The answer must be the complete listing, reproduced exactly.
───
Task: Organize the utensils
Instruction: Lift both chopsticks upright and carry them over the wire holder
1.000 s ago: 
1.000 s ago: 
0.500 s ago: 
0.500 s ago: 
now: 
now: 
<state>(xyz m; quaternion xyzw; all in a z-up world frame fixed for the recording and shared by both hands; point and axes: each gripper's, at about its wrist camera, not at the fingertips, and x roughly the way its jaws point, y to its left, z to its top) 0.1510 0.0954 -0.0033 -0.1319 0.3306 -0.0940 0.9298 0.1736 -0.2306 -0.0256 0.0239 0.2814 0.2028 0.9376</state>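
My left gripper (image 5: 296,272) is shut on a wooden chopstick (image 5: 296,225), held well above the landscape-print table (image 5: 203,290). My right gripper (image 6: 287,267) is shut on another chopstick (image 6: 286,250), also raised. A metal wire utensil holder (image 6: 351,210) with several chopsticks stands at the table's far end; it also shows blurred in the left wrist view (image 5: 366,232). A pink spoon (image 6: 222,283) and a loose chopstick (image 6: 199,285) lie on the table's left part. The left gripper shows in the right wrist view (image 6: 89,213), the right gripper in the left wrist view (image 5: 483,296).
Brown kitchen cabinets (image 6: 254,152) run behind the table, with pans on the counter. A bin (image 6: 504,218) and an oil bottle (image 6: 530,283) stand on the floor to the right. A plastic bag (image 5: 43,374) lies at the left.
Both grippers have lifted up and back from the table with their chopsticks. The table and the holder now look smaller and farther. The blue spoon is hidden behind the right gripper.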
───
*RESULT BELOW*
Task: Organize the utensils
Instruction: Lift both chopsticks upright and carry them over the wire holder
1.000 s ago: 
1.000 s ago: 
0.500 s ago: 
0.500 s ago: 
now: 
now: 
<state>(xyz m; quaternion xyzw; all in a z-up world frame fixed for the recording and shared by both hands; point and axes: each gripper's, at about its wrist camera, not at the fingertips, and x roughly the way its jaws point, y to its left, z to its top) 0.1510 0.0954 -0.0033 -0.1319 0.3306 -0.0940 0.9298 0.1736 -0.2306 -0.0256 0.0239 0.2814 0.2028 0.9376</state>
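My left gripper (image 5: 296,272) is shut on a wooden chopstick (image 5: 296,225), held well above the landscape-print table (image 5: 203,290). My right gripper (image 6: 287,267) is shut on another chopstick (image 6: 286,250), also raised. A metal wire utensil holder (image 6: 351,210) with several chopsticks stands at the table's far end; it also shows blurred in the left wrist view (image 5: 366,232). A pink spoon (image 6: 222,283) and a loose chopstick (image 6: 199,285) lie on the table's left part. The left gripper shows in the right wrist view (image 6: 89,213), the right gripper in the left wrist view (image 5: 483,296).
Brown kitchen cabinets (image 6: 254,152) run behind the table, with pans on the counter. A bin (image 6: 504,218) and an oil bottle (image 6: 530,283) stand on the floor to the right. A plastic bag (image 5: 43,374) lies at the left.
Both grippers have lifted up and back from the table with their chopsticks. The table and the holder now look smaller and farther. The blue spoon is hidden behind the right gripper.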

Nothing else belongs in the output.